Vor einigen Wochen habe ich die neue DBK-Arbeitshilfe zum Ehrenamt (Engagement als Zukunftskraft für Kirche und Gesellschaft) gelesen. Noch in der Einleitung lese ich: „Sie [die vielen Christinnen und Christen, die sich in der Gesellschaft engagieren] sind es, die mit vielen anderen Engagierten Demokratie und Resilienz in der Zivilgesellschaft stärken.“ Gleichzeitig höre ich aus meinem Radio die Meldung „Politisch motivierte Kriminalität auf dem Höchststand“. Ich höre mich halb scherzhaft selbst im Kopf sagen: „Dann sollten sich die Menschen wohl mehr engagieren.“ Ich schaue an die Zimmerdecke und merke: Da ist nicht so viel Scherz drin, wie ich dachte.
Denn ich muss an die diesjährige Jahreskampagne des Deutschen Caritasverbands denken. In diesem Jahr lautet sie „Zusammen geht was – Caritas verbindet Generationen“. Dieses Leitwort haben auch das Bistum Münster und der Diözesancaritasverband als Kampagnenthema 2026/2027 übernommen.
Ein Motto, das natürlich großartig zu meinen Tätigkeiten im Bereich youngcaritas passt. Genau deshalb habe ich zusammen mit vielen Kolleg*innen und auch Ehrenamtlichen in Steinfurt und Umgebung Aktionen durchgeführt, bei denen verschiedene Generationen zusammenkommen und vor allem die Jugend sich engagiert: Jugendliche sind mit Senior*innen auf die Kirmes gegangen. In einem Podcast haben sich Jugendliche und Bewohner*innen eines Seniorenzentrums über ihre Glaubenserfahrungen ausgetauscht. Es wurden Filmnachmittage organisiert und in Generationencafés hat man sich über Früher und Heute unterhalten.
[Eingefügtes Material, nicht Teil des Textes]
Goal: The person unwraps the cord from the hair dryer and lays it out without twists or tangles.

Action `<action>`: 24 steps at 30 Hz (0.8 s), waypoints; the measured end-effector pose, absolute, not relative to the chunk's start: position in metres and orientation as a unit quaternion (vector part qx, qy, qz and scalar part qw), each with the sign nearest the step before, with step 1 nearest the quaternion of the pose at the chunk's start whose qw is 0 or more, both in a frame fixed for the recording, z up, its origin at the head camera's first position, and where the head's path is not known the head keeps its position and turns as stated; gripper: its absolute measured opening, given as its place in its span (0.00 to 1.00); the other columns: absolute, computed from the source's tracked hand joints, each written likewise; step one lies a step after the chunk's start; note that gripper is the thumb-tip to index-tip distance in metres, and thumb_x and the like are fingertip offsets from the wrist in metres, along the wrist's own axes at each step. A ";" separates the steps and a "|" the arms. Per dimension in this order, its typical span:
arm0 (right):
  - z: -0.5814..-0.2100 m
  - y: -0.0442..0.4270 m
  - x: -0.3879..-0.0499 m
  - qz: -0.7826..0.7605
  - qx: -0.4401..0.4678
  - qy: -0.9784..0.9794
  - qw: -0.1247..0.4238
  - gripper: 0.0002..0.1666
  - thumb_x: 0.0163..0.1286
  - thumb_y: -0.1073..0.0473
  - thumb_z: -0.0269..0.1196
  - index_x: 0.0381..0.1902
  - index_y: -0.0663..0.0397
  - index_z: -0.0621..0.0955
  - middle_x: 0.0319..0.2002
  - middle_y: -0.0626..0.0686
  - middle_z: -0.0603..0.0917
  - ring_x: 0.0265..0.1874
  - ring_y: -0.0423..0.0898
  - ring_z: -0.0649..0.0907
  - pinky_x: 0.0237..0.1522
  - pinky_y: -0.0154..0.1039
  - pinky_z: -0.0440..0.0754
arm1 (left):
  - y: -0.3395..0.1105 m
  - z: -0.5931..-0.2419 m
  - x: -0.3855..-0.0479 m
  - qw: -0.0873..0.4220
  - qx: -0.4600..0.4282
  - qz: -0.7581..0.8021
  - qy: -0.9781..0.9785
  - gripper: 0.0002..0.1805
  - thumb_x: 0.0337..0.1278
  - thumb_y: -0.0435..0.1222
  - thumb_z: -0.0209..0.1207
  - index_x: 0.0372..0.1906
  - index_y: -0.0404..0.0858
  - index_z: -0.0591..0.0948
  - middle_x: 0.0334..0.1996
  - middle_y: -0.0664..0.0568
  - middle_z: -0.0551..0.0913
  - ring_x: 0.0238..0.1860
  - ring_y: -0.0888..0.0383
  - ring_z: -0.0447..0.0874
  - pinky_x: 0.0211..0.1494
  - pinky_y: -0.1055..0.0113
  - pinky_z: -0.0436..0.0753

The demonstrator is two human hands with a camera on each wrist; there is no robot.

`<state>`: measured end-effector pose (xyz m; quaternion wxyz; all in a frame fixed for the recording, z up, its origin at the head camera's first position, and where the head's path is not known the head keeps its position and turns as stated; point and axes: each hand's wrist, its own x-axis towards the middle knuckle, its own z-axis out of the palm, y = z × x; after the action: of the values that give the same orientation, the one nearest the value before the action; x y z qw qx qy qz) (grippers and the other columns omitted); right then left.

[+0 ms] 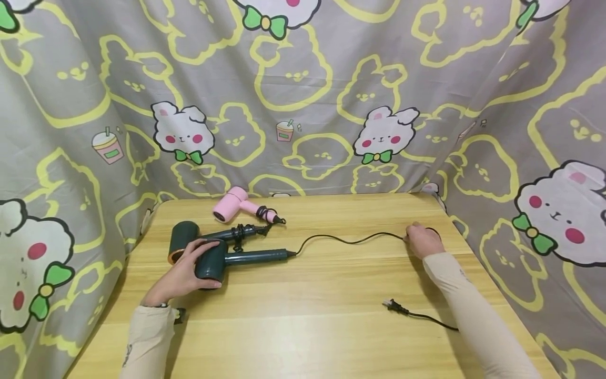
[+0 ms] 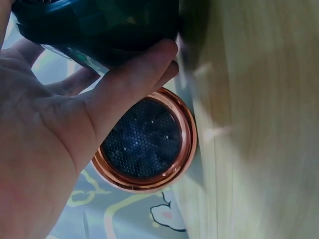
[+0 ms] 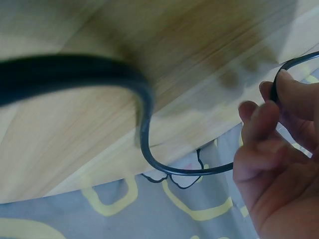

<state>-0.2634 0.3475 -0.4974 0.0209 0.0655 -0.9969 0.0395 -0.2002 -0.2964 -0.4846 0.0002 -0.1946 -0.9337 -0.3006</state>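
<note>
Wooden surface point(image 1: 303, 331), backed by patterned grey curtain point(image 1: 295, 76). Dark green hair dryer point(image 1: 251, 257): left of centre, handle to the right; barrel between thumb and fingers of the left hand point(image 1: 182, 271), spread around it. Black cord point(image 1: 350, 242): running right from the handle; pinched between thumb and fingertip by the right hand point(image 1: 423, 241). Plug point(image 1: 397, 308): near right. Second green dryer, copper-rimmed point(image 1: 185, 234): just beyond, cord bundled. Pink dryer point(image 1: 231, 204): far left.
</note>
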 end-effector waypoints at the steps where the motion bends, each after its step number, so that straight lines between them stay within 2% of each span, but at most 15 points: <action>1: -0.497 0.347 -0.264 0.041 0.066 -0.997 0.024 0.09 0.72 0.62 0.66 0.31 0.62 0.84 0.31 0.61 0.80 0.24 0.55 0.81 0.28 0.53 0.80 | -0.297 -0.485 -0.200 0.004 -0.195 -0.300 -0.934 0.57 0.38 0.50 0.83 0.77 0.44 0.68 0.74 0.29 0.56 0.65 0.25 0.69 0.55 0.32 0.78; 17: -0.495 0.341 -0.264 0.062 0.072 -0.995 0.031 0.09 0.70 0.62 0.68 0.30 0.61 0.86 0.33 0.61 0.84 0.29 0.54 0.84 0.31 0.52 0.81 | -0.305 -0.492 -0.197 0.011 -0.189 -0.284 -0.940 0.59 0.37 0.48 0.84 0.77 0.46 0.64 0.76 0.28 0.52 0.67 0.22 0.67 0.56 0.28 0.76; 22: -0.496 0.341 -0.264 0.070 0.070 -0.995 0.021 0.09 0.70 0.61 0.68 0.30 0.59 0.86 0.32 0.59 0.83 0.26 0.51 0.82 0.28 0.48 0.79 | -0.304 -0.493 -0.194 0.005 -0.194 -0.292 -0.937 0.62 0.38 0.46 0.84 0.80 0.45 0.60 0.77 0.27 0.49 0.67 0.20 0.65 0.57 0.28 0.76; 24: -0.496 0.339 -0.263 0.080 0.072 -0.994 0.019 0.08 0.71 0.60 0.68 0.33 0.60 0.86 0.34 0.60 0.85 0.28 0.51 0.83 0.29 0.49 0.80 | -0.304 -0.492 -0.192 -0.004 -0.191 -0.296 -0.936 0.65 0.38 0.47 0.84 0.82 0.45 0.56 0.78 0.26 0.45 0.68 0.18 0.63 0.57 0.28 0.75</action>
<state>-0.2632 0.3393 -0.4964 0.0193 0.0715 -0.9940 0.0801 -0.1924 -0.3042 -0.4915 -0.0041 -0.1906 -0.9361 -0.2956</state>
Am Ende der Aktionen habe ich die Jugendlichen gebeten ihre größte Erkenntnis aus der Aktion als Botschaft für alle mit Malkreide auf die Straßen und Wege zu schreiben. Da stand nachher „Trau dich zu helfen!“, „Man sollte sich mehr umeinander kümmern.“, „Bring Oma und Opa öfter zum Lachen!“ oder auch „Probier was Neues aus!“.
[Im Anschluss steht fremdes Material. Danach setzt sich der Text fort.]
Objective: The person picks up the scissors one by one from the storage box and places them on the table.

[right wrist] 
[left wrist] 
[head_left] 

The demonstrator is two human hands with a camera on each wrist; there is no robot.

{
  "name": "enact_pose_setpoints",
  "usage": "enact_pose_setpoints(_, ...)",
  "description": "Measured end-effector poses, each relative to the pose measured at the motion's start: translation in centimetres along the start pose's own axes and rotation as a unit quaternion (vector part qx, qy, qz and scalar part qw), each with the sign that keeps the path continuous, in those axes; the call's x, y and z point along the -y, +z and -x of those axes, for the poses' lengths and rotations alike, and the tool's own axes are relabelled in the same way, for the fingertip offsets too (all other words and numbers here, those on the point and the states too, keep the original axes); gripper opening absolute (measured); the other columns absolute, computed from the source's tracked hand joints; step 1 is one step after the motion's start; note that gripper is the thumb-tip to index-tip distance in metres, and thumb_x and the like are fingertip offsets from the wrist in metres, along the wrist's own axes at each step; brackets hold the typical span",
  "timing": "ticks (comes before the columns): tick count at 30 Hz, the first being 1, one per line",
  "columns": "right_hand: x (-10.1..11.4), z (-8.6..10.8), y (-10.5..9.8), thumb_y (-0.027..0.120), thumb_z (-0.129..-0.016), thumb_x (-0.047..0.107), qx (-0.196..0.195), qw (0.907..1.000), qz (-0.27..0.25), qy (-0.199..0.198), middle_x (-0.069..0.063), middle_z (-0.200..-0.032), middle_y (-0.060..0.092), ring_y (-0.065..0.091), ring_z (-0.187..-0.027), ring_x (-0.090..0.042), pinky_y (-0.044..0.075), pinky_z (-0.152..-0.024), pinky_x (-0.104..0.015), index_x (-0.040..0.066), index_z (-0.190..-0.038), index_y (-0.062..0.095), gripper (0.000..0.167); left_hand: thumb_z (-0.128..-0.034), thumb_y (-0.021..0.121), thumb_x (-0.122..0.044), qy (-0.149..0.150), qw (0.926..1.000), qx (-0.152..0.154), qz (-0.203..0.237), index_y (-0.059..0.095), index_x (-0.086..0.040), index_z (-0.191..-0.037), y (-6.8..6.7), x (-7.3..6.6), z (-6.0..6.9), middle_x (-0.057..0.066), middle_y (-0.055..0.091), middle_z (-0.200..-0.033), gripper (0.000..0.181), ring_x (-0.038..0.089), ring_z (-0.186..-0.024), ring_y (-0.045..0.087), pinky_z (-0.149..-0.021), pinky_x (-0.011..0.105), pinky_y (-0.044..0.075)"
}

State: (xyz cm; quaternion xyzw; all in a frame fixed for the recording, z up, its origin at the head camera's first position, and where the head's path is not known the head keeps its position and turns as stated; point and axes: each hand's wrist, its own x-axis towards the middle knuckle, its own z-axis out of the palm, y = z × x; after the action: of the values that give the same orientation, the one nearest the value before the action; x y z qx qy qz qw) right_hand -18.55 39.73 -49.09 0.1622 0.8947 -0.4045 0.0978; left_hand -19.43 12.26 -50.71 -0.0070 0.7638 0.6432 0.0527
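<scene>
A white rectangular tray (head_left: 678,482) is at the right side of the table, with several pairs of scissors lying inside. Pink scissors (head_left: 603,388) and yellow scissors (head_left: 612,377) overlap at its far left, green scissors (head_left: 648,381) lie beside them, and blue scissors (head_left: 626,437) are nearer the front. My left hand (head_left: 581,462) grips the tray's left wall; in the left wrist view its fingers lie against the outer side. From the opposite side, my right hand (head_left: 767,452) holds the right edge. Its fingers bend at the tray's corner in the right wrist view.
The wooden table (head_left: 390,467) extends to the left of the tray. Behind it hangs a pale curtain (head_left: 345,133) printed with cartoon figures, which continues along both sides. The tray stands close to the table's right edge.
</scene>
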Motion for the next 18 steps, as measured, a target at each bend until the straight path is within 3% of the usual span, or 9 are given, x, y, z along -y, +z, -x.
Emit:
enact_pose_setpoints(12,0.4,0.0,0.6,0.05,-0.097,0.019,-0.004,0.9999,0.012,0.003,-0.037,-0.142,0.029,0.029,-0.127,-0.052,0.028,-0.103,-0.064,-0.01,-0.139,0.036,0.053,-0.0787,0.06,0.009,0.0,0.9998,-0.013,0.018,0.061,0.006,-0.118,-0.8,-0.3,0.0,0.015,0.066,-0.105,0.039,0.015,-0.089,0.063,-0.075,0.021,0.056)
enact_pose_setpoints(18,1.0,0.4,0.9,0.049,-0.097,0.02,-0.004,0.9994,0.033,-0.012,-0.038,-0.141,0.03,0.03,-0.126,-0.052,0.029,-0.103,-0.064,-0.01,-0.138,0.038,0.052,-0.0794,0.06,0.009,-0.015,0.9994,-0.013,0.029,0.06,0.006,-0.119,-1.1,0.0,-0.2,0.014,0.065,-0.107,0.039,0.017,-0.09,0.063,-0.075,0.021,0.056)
Das hat mir gezeigt: Hier haben Menschen ihre eigentliche Komfortzone verlassen etwas Neues gewagt und positive Erfahrungen gemacht. Sie sind auf Menschen zugegangen, mit denen sie sonst nicht so viel Zeit verbracht hätten, haben erfahren, dass da hinter dem eigenen Horizont noch mehr ist.
Heute begegnen wir primär den Menschen, die ähnlich denken wie wir. Welchen Effekt mag es wohl haben, wenn wir alle uns ein wenig mehr aus unseren Meinungsblasen herausbewegen? Welche Effekte können generationenübergreifende Begegnungen für uns alle haben?
Ich habe bei mir selbst festgestellt: Ich bin interessierter, höre den Menschen deutlich mehr zu und kann andere Sichtweisen und Interessen eher nachvollziehen als vorher. Im Evangelium lesen wir von einem Jesus, der das eigentlich ständig macht. Er sucht mit allen immer wieder die Begegnung und das Gespräch. Begegnung ist für ihn kein Risiko, sondern immer Chance.
Natürlich wünsche ich mir, dass wir gesamtgesellschaftlich mehr Begegnungen schaffen. Dann sind die Gleichzeitigkeiten zukünftig vielleicht auch andere: Ich lese von der Bedeutung und dem Einfluss des Ehrenamts und höre gleichzeitig: „Gesellschaftlicher Zusammenhalt so groß wie nie zuvor.“ Demokratie wird nicht exklusiv in Parlamenten oder durch die Exekutive verteidigt. Das geschieht auch dort, wo Menschen einander zuhören, obwohl sie vielleicht unterschiedlicher Meinung sind. Jede Begegnung hat das Potential Demokratie und Resilienz in der Zivilgesellschaft zu stärken.